Ta-Nehisi Coates, who writes so compellingly about culture and politics for The Atlantic, talks to Vulture about superheroes and his love of (Marvel) comics:

Comic books aren’t perfect, but listen: In the 1980s, Marvel had a black woman — not just a black woman, a woman who was born in Harlem, a woman who was African-American and whose mother was Kenyan — leading their most popular title. And then when she lost her powers, she was still kicking ass. Like she still had enough to whip Cyclops’s ass. That was something they were doing. I can’t really think of anywhere else I would’ve went at that time to see something like that. Just today I was reading that Hickman one. And this kid, Manifold, is like an Aboriginal. This is incredible! I mean this has to do with Hollywood: You don’t actually see that diversity reflected on-camera. [Comics] are not perfect, especially around gender and the women’s stuff, but you start comparing it to Hollywood, it’s not even a conversation. I mean consider it like this: There could’ve been [a Hollywood] adaptation, a true adaptation, of X-Men in which Storm was the protagonist in the way that we were reading it; that would’ve been a true rendering of what the comic book actually was. But that’s not possible, that’s not possible in Hollywood. It’s deeply sad.
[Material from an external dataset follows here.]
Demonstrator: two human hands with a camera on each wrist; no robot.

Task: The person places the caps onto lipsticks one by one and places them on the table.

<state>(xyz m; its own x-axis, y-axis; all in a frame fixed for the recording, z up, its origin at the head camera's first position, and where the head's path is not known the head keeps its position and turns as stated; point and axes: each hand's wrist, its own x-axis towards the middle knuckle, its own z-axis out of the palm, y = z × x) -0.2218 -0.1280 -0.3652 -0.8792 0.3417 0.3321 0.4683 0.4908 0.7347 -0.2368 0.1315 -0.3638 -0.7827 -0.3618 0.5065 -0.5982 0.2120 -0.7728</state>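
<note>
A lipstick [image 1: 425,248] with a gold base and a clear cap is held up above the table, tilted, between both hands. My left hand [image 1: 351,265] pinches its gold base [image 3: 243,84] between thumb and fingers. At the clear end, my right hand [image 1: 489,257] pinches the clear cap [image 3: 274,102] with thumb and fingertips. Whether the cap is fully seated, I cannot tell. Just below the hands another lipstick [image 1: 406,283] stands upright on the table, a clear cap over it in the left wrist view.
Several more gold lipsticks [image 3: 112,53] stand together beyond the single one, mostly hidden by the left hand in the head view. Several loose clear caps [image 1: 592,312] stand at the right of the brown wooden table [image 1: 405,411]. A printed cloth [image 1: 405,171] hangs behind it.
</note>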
Meanwhile, at the Village Voice, Alan Scherstuhl ponders The Tyranny of Pew-Pew, or how fun fantasy violence became inescapable:

Just a generation before it came to dominate our culture, comic and fantasy violence was disreputable, a little underground, scruffy and impolite. It didn’t yet have clearly established rules covering what was and wasn’t acceptable: Note how the ‘Fangoria’-lite bloodiness of the first two ‘Indiana Jones’ pictures contrasts with the gentlemen’s fisticuffs of the third one, a course correction made after the public scolded Lucas and Spielberg for having gone too far with the heart-ripping and kid-whipping. But the sadism of ‘Temple of Doom or the ‘Daredevil’ Netflix series differs from that of the Marvel films or ‘Indiana Jones and the Last Crusade’ only in tone and degree: At root, they’re all still about how awesome it would be to run around and kick everyone’s ass.